• Your assignment:
With every picture left out, restate the listing below exactly as written.

▼▼▼

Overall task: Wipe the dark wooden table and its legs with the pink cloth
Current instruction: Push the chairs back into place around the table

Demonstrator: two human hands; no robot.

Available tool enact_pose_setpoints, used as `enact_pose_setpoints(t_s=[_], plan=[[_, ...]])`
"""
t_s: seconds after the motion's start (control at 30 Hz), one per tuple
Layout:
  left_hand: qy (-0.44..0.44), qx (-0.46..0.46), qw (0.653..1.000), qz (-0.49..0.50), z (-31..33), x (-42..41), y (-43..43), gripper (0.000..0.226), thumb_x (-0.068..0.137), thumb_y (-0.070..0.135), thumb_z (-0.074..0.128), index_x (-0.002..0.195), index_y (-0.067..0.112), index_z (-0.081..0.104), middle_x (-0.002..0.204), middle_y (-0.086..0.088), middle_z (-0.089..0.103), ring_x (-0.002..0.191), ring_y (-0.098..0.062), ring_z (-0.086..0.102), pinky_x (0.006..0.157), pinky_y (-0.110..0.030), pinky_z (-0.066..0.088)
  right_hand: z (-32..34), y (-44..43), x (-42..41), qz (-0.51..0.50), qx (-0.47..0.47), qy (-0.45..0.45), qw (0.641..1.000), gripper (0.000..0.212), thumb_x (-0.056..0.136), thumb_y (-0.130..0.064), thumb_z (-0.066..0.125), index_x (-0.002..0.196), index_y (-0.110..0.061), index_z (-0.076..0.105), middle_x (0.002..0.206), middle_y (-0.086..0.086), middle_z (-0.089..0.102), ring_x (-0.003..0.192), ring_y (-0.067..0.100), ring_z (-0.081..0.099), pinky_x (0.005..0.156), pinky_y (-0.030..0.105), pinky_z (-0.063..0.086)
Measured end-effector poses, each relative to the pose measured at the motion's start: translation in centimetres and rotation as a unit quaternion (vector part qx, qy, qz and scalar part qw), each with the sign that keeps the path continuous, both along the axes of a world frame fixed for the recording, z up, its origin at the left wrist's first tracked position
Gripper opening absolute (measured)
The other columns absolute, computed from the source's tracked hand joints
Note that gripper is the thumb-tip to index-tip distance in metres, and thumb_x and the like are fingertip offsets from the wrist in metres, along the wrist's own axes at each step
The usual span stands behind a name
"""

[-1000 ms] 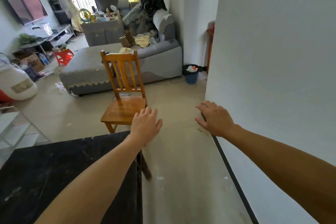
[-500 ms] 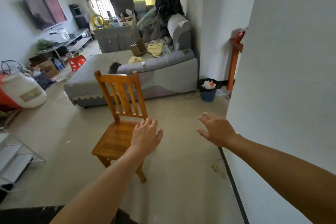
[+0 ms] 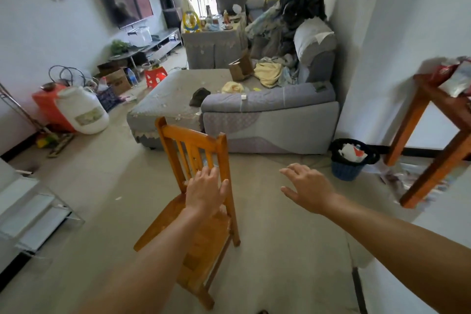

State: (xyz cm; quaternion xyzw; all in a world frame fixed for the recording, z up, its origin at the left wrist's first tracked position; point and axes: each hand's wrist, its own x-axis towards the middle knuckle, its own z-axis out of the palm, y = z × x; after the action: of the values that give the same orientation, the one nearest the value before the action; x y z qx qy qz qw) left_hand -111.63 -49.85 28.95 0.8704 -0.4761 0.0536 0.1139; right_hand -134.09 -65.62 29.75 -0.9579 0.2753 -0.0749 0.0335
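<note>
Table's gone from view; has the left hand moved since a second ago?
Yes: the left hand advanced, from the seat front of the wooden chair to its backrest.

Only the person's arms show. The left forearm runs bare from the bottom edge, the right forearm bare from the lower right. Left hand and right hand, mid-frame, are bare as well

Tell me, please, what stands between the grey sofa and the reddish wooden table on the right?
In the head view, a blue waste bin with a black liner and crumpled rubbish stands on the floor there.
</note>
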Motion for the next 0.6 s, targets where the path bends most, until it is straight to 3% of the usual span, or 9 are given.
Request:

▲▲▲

• Result of the exercise:
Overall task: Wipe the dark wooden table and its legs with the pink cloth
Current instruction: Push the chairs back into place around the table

Demonstrator: two human hands; no robot.

Available tool enact_pose_setpoints, used as `enact_pose_setpoints(t_s=[_], plan=[[_, ...]])`
"""
t_s: seconds after the motion's start (control at 30 Hz), one per tuple
Layout:
  left_hand: qy (-0.44..0.44), qx (-0.46..0.46), qw (0.653..1.000), qz (-0.49..0.50), z (-31..33), x (-42..41), y (-43..43), gripper (0.000..0.226), thumb_x (-0.068..0.137), thumb_y (-0.070..0.135), thumb_z (-0.074..0.128), index_x (-0.002..0.195), index_y (-0.067..0.112), index_z (-0.081..0.104), middle_x (-0.002..0.204), middle_y (-0.086..0.088), middle_z (-0.089..0.103), ring_x (-0.002..0.191), ring_y (-0.098..0.062), ring_z (-0.086..0.102), pinky_x (0.006..0.157), pinky_y (-0.110..0.030), pinky_z (-0.066..0.088)
  right_hand: z (-32..34), y (-44..43), x (-42..41), qz (-0.51..0.50), qx (-0.47..0.47), qy (-0.45..0.45), qw (0.641..1.000), gripper (0.000..0.212), thumb_x (-0.056..0.136), thumb_y (-0.130..0.064), thumb_z (-0.066..0.125), index_x (-0.002..0.196), index_y (-0.110..0.061), index_z (-0.076..0.105), middle_x (0.002..0.206), middle_y (-0.086..0.086), middle_z (-0.089..0.102), ring_x (-0.003..0.192), ring_y (-0.067..0.100), ring_z (-0.081..0.099), pinky_x (0.005..0.156), pinky_y (-0.030..0.105), pinky_z (-0.063..0.086)
Measured end-effector poses, each relative to the pose measured at the motion's start: translation in centimetres and rotation as a unit quaternion (vector part qx, qy, qz and scalar part qw), each with the sign that keeps the path continuous, both along the axes of a world frame fixed for the recording, z up, its origin at the left wrist's first tracked position
Gripper opening absolute (measured)
The other columns absolute, computed from the source's tracked hand joints
Note that gripper is the thumb-tip to index-tip distance in metres, and thumb_x and the like are fingertip offsets from the wrist in metres, along the wrist's own axes at each step
The usual span stands behind a name
"""

[-1000 ms] 
[-500 ms] 
[+0 ms] 

State: (xyz cm; quaternion xyzw; all in a world frame fixed for the recording, z up, its origin at the left wrist's first tracked position; point and axes: each hand's wrist, its own x-axis towards the middle knuckle, its own z-axis out of the palm, y = z × x; after the action: of the values that give the same orientation, the one nearest the value before the action; x y z qx qy qz qw) left_hand -111.63 -49.85 28.95 0.8704 -0.4761 0.0536 0.1139; right_hand -134.09 -65.62 29.75 -0.9579 0.2753 -0.0749 0.0335
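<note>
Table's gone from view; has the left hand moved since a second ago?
Yes: the left hand advanced, from the seat front of the wooden chair to its backrest.

Only the person's arms show. The left forearm runs bare from the bottom edge, the right forearm bare from the lower right. Left hand and right hand, mid-frame, are bare as well

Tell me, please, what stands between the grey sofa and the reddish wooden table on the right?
In the head view, a blue waste bin with a black liner and crumpled rubbish stands on the floor there.
</note>
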Motion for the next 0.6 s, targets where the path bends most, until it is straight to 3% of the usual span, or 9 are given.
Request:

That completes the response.